Emotionally Focused Therapy (EFT)

Emotionally Focused Therapy (EFT) is an approach to psychotherapy using the science of adult attachment, developmental theory of personality, and intimate relationships. This model of psychotherapy emphasizes the importance of emotion and emotional regulation as being the key to individual experiences and relationship interactions. Although EFT is best known for couples intervention, it helps individual clients address depression, anxiety, post traumatic stress, and repair family bonds. 

The goal for couples when utilizing EFT is to expand and re-organize key emotional responses as well as organization of the individual self. The second goal is to create a positive change in partners' interactional positions and patterns. The last goal of EFT with couples is to create a secure bond between those within the relationship. Research has shown that EFT helps couples dealing with depression, anxiety resulting from trauma, medical illnesses, and forgiveness dilemmas. 

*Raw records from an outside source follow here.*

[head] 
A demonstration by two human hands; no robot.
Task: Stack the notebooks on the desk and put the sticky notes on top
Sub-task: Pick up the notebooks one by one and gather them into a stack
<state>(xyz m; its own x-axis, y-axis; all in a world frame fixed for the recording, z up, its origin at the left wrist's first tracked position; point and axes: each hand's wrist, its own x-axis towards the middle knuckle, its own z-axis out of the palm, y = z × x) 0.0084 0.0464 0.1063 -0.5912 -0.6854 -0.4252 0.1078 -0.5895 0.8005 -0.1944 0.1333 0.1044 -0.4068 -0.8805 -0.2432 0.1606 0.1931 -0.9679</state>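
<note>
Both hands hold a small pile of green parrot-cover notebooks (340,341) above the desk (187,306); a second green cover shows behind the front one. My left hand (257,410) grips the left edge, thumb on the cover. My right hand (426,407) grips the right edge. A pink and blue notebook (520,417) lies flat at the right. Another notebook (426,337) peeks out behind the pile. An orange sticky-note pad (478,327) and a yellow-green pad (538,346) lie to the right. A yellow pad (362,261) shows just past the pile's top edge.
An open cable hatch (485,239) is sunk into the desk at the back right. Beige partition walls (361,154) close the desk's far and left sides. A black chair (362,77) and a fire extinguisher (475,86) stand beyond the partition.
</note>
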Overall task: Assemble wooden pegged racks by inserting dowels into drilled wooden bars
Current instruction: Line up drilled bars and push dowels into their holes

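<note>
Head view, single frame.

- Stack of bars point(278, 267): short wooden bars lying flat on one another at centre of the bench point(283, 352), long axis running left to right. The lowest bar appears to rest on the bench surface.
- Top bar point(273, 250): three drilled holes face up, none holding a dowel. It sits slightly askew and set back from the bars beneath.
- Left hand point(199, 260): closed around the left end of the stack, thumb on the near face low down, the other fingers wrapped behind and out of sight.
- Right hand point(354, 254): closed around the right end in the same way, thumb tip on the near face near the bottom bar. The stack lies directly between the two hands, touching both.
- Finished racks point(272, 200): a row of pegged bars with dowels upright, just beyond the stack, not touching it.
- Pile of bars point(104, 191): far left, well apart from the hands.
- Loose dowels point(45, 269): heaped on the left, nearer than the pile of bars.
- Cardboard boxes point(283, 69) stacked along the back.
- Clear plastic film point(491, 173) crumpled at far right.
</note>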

For individuals, one of the goals of EFT includes offering corrective experiences that have a positive impact on the self while creating long lasting and stable change. Other goals include providing moments where vulnerability is seen with balance, enabling clients to move into the openness, responsiveness and full engagement that forms secure attachments with others. Lastly, the goal of EFT with individuals is to help clients shape a consistent sense of a competent self that has the ability to handle existential life issues. 

When working with families, EFT has four goals with the first being accessing and expanding the awareness of unacknowledged feelings accompanied by the family’s negative patterns. The second goal is to then reframe family distress and child problems within relation blocks that are reinforcing the distress. Following this, EFT will help to promote awareness to unrecognized caregiving intentions and disowned attachment related needs. Lastly, EFT works to facilitate the sharing of unmet attachment needs as well as effective caregiving responses.